The causative agents of gout are monosodium urate (MSU) crystals, which deposit in peripheral joints leading to accumulation of neutrophils and to an acute and painful inflammatory response. In most cases, despite MSU crystals remaining in joints in structures known as tophi, this acute attack resolves in a few days. Until now the mechanisms behind this rapid resolution of inflammation were unknown. A paper published in Nature Medicine, from researchers at the University of Erlangen, Germany, shows that MSU crystals induce neutrophils to undergo oxidative burst and form neutrophil extracellular traps (NETs), which aggregate and degrade neutrophil-derived proinflammatory mediators, thereby limiting inflammation.

Markus Hoffmann, one of the lead researchers on this paper, says, “To investigate why acute highly inflammatory gout attacks resolve spontaneously after a few days even though the inflammatory trigger is still present in situ we built a very simple model of an acute gout attack in vitro: we isolated neutrophil granulocytes and exposed them to MSU crystals.”

MSU crystals have been shown previously to induce the formation of NETs by neutrophils. NETs are extranuclear meshes of chromatin fibres studded with enzymes and antimicrobial proteins from neutrophil granules, which form when neutrophils undergo the specialized type of oxidative cell death known as NETosis. Using in vitro NETosis assays, the authors showed that at high densities of neutrophils, similar to those occurring in inflamed tissues, MSU crystals induce aggregation of NETs, forming complexes that share characteristics with gouty tophi.
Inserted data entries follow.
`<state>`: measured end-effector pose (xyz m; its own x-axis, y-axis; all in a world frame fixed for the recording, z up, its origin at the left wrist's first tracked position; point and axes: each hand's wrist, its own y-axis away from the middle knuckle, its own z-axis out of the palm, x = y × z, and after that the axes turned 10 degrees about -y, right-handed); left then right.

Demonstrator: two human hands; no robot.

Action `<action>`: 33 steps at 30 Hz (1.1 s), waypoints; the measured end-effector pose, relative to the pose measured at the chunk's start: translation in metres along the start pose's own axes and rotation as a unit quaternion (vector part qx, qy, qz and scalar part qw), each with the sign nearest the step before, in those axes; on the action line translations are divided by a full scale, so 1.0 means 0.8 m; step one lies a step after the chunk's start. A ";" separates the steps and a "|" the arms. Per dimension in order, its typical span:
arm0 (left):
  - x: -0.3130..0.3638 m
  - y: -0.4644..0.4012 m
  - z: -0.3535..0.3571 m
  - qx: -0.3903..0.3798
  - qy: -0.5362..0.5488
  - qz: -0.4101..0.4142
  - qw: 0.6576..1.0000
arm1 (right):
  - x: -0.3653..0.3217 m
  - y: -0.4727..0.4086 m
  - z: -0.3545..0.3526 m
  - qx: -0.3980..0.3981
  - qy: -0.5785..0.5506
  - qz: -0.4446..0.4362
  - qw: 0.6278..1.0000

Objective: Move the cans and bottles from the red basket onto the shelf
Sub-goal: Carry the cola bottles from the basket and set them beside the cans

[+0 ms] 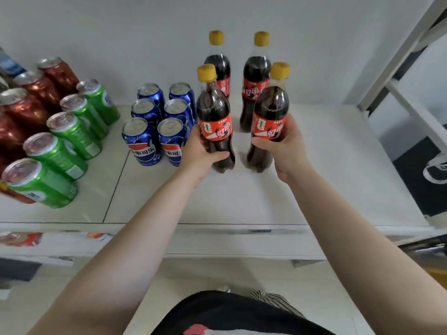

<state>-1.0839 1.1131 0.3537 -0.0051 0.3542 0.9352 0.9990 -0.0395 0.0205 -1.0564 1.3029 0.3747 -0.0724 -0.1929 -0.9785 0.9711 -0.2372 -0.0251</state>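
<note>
Two cola bottles with yellow caps and red labels stand upright on the white shelf [242, 201]. My left hand [200, 151] grips the left front bottle [214, 112] around its lower body. My right hand [285, 146] grips the right front bottle [271, 110] in the same way. Behind them stand two more cola bottles, one at the back left [219, 61] and one at the back right [256, 78]. The red basket is out of view.
Several blue cans [157, 117] stand in two rows just left of the bottles. Green cans [70, 131] and red cans [29, 102] fill the shelf's left side. A white shelf post [396, 61] rises at the right. The shelf's front edge [217, 228] runs below my forearms.
</note>
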 end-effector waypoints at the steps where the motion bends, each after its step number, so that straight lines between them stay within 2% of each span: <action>1: -0.002 -0.004 0.001 0.003 -0.015 0.012 1.000 | 0.003 -0.006 0.002 -0.007 0.009 -0.009 1.000; 7: -0.016 -0.016 0.007 0.007 -0.075 0.044 0.996 | 0.026 -0.015 -0.005 -0.045 0.096 -0.046 0.993; 17: -0.019 -0.009 0.045 0.188 -0.139 0.049 0.971 | 0.049 -0.035 -0.009 -0.003 0.176 -0.012 0.984; 25: -0.008 -0.034 0.048 0.215 -0.163 0.038 0.962 | 0.049 -0.053 0.006 0.050 0.214 -0.016 0.975; 33: -0.008 -0.044 0.048 0.221 -0.187 0.047 0.956 | 0.046 -0.061 0.015 0.057 0.228 -0.009 0.972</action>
<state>-1.1174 1.1482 0.3335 0.0196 0.6819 0.7312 0.9159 0.2810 -0.2866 -1.1095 1.2964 0.3421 0.0444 0.2478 -0.9678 0.9372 -0.3459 -0.0456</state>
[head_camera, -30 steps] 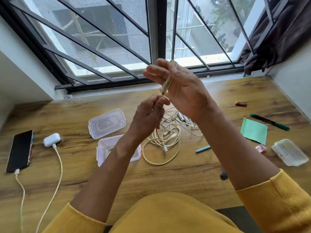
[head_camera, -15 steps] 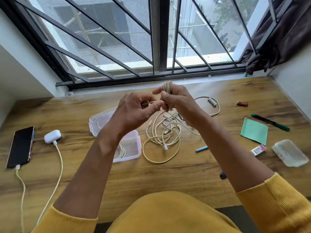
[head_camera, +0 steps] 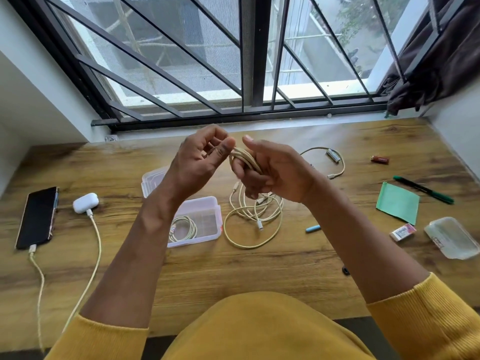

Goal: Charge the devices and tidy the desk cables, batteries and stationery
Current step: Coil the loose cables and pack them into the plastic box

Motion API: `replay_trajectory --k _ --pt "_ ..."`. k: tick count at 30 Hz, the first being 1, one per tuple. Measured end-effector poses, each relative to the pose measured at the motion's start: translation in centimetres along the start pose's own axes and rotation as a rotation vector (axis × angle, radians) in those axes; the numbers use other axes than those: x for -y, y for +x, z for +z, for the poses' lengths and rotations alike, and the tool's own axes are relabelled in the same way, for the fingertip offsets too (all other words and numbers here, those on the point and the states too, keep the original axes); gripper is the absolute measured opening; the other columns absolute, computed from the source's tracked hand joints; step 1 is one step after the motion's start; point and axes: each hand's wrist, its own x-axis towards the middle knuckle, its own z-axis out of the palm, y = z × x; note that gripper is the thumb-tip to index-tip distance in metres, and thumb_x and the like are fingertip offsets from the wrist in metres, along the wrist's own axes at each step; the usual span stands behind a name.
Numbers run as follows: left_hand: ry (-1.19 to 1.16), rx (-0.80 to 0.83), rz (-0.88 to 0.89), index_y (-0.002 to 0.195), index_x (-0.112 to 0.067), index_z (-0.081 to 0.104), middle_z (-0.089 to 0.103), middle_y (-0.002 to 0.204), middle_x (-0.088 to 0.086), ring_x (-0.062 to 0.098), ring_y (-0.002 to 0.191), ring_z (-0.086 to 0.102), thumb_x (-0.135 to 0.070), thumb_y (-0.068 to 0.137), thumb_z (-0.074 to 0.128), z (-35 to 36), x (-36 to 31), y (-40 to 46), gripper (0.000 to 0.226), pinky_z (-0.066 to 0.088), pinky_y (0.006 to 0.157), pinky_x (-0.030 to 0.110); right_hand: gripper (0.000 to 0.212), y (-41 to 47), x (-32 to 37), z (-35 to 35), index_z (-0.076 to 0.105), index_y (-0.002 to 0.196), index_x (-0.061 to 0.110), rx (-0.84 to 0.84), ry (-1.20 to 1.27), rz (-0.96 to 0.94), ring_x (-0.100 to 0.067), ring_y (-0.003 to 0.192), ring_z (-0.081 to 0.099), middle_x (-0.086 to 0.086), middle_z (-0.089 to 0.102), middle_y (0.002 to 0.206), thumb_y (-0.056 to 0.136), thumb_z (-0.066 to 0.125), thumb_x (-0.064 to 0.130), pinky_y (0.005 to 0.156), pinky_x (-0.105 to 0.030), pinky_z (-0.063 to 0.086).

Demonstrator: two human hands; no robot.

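Above the desk, my right hand (head_camera: 275,172) grips a coiled cream cable (head_camera: 245,161) wound round its fingers. My left hand (head_camera: 200,159) pinches the cable's end beside that coil. Below them lies a loose tangle of cream cables (head_camera: 253,216) on the wooden desk (head_camera: 233,271). A clear plastic box (head_camera: 205,216) holds one coiled cable (head_camera: 183,228); its lid (head_camera: 152,179) lies behind it. At the left, a black phone (head_camera: 37,216) and a white earbuds case (head_camera: 85,202) are each plugged into a cream cable.
On the right lie a battery (head_camera: 333,155) inside a cable loop, a red battery (head_camera: 380,159), a green pen (head_camera: 423,189), green paper (head_camera: 397,202), an eraser (head_camera: 402,231), a small clear container (head_camera: 452,237), a blue cap (head_camera: 313,228) and a small black item (head_camera: 345,270).
Both hands came down from a raised position and drew together. The cable went from a straight bundle to a coil round my right fingers, and my left hand now pinches its end.
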Motion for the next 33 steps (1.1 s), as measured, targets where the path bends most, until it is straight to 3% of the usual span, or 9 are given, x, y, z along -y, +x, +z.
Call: replay_trajectory --k 4,9,13,19,22,25,28,30,33 --pt "-0.135 -0.140 0.022 0.097 -0.026 0.067 0.065 0.081 -0.008 0.015 0.075 0.062 -0.031 0.108 0.057 1.7 0.1 -0.9 0.016 0.057 0.065 0.043 0.044 0.2 0.7 0.5 0.055 0.085 0.008 0.053 0.187 -0.088 -0.019 0.047 0.021 0.002 0.022 0.048 0.108 0.028 0.032 0.061 -0.038 0.033" --pt "-0.209 -0.263 -0.058 0.104 -0.019 0.078 0.073 0.093 -0.005 0.013 0.084 0.066 -0.029 0.102 0.066 2.5 0.2 -1.3 0.016 0.058 0.070 0.037 0.037 0.2 0.3 0.7 0.048 0.085 0.010 0.074 0.335 -0.135 -0.017 0.049 0.020 0.003 0.022 0.050 0.111 0.028 0.028 0.061 -0.036 0.034" --pt "-0.295 -0.128 -0.089 0.111 -0.016 0.080 0.070 0.083 -0.002 0.016 0.065 0.049 -0.017 0.101 0.068 1.7 0.5 -1.4 0.016 0.043 0.058 0.031 0.037 0.3 -0.4 0.9 0.046 0.083 0.012 0.103 0.453 -0.148 -0.015 0.048 0.022 0.004 0.022 0.049 0.110 0.028 0.030 0.061 -0.035 0.033" --pt "-0.391 -0.029 -0.145 0.117 0.005 0.074 0.070 0.089 0.022 0.025 0.074 0.064 -0.015 0.102 0.059 0.8 -0.5 -1.7 0.029 0.057 0.070 0.033 0.041 0.6 -0.3 1.0 0.051 0.081 0.015 0.125 0.553 -0.142 -0.013 0.047 0.022 0.005 0.022 0.048 0.109 0.029 0.034 0.058 -0.031 0.030" --pt "-0.491 0.026 -0.200 0.112 0.007 0.074 0.068 0.094 0.033 0.033 0.080 0.066 -0.029 0.101 0.058 0.1 -1.2 -1.8 0.041 0.060 0.074 0.038 0.043 0.5 -0.4 0.9 0.052 0.081 0.015 0.128 0.576 -0.112 -0.013 0.049 0.023 0.005 0.024 0.049 0.109 0.028 0.037 0.051 -0.028 0.029" --pt "-0.334 0.059 -0.187 0.106 -0.005 0.079 0.073 0.087 0.024 0.027 0.074 0.070 -0.032 0.091 0.076 -0.3 -1.1 -1.7 0.031 0.060 0.073 0.037 0.041 0.5 -0.7 0.9 0.049 0.083 0.015 0.154 0.589 -0.093 -0.014 0.051 0.023 0.004 0.025 0.051 0.109 0.028 0.037 0.047 -0.026 0.034" --pt "-0.195 0.045 -0.167 0.104 -0.011 0.081 0.077 0.085 0.019 0.027 0.071 0.073 -0.027 0.090 0.079 -0.2 -0.9 -1.7 0.021 0.061 0.070 0.036 0.038 0.6 -1.2 1.0 0.046 0.084 0.014 0.153 0.564 -0.083 -0.016 0.054 0.025 0.002 0.029 0.052 0.109 0.029 0.037 0.049 -0.027 0.038" --pt "-0.095 0.026 -0.144 0.101 -0.019 0.082 0.079 0.082 0.010 0.025 0.069 0.075 -0.021 0.093 0.081 -0.3 -1.0 -1.8 0.008 0.062 0.068 0.036 0.036 0.6 -1.5 1.0 0.046 0.083 0.014 0.096 0.526 -0.073 -0.016 0.055 0.030 0.002 0.035 0.052 0.106 0.035 0.038 0.052 -0.028 0.042" --pt "0.093 -0.025 -0.142 0.097 -0.031 0.083 0.079 0.075 0.000 0.017 0.066 0.076 -0.023 0.094 0.081 -0.4 -1.2 -2.0 0.008 0.066 0.067 0.040 0.028 0.7 -2.1 1.1 0.054 0.082 0.014 -0.065 0.469 -0.075 -0.017 0.059 0.046 0.001 0.045 0.055 0.098 0.052 0.036 0.061 -0.033 0.052"
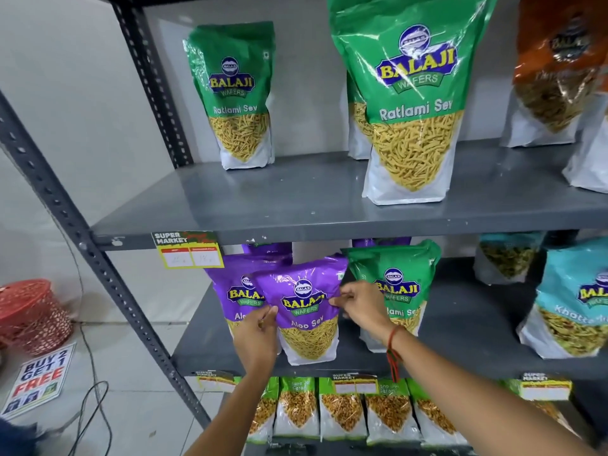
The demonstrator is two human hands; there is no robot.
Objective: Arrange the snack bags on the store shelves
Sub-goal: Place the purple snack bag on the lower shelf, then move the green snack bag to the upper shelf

“What quite surprised us was that the more cells we put into the culture, the lower the cytokine concentrations in the supernatants turned out to be, which was the opposite of what we had expected,” says Hoffmann. Further experiments showed that, at high neutrophil density, the neutrophil-derived chemokines and cytokines were not simply trapped inside the aggregated NETs, but were actively degraded by neutrophil serine proteases.

Human PMNs treated in vitro without (left) or with (right) MSU crystals, which at high cell concentrations results in the formation of aggregated NETs. Stained for DNA (DAPI) red, neutrophil elastase green, colocalization yellow. Credit: Image courtesy of Christine Schauer.

Alexander So (Centre Hospitalier Universitaire Vaudois, Switzerland), who was not involved in this study says, “The novel finding is that enzymes found within these NETs are capable of degrading inflammatory cytokines and chemokines, reducing their local concentrations and thereby turning off the recruitment of inflammatory cells.” He adds that “NETs actually contribute to limiting the inflammatory process so that the gouty attack does not last forever.”

The authors wanted to find out the in vivo implications of their findings so first they treated mice with thioglycolate (to cause accumulation of neutrophils in the peritoneum) and then injected MSU crystals intraperitoneally. Tophus-like aggregate structures comprising MSU crystals, NET-like structures and neutrophil-derived proteins were observed by dual energy computed tomography in these animals. These structures were not seen in mice that were not treated with MSU crystals.

Next the authors studied mice that cannot form NETs: Ncf1** mice, in which reactive oxygen species formation is blocked. They injected MSU crystals into air pouches of Ncf1** and wildtype mice. Less aggregated NETs and higher levels of proinflammatory cytokines were seen in air pouches of MSU-treated Ncf1** mice than in MSU-treated wildtype mice. When aggregated NETs from wildtype mice were adoptively transferred into the air pouches of the MSU-treated Ncf1** mice, levels of proinflammatory cytokines normalized.

Finally, wildtype and Ncf1** mice were injected subcutaneously with MSU crystals. As expected, both sets of mice developed paw erythema and swelling; in the wildtype mice this acute inflammation resolved within 1–2 days, whereas in the Ncf1** mice the inflammation was chronic and was evident for several weeks. These findings indicate for the first time that NETosis and NET aggregation leads to resolution of MSU-induced inflammation in gout.

“This research implies that modifying local concentrations of chemokines and cytokines may limit the severity of attacks of gout,” states So. “This could be done by using enzymes that help to degrade local cytokines or by blocking cytokines directly; however the clinical relevance of these approaches needs to be tested.”

Hoffman and colleagues plan to perform further research to see if targeting aggregated NETs could form the basis of a future therapeutic approach and to investigate if this mechanism is also of relevance for other neutrophil-mediated diseases.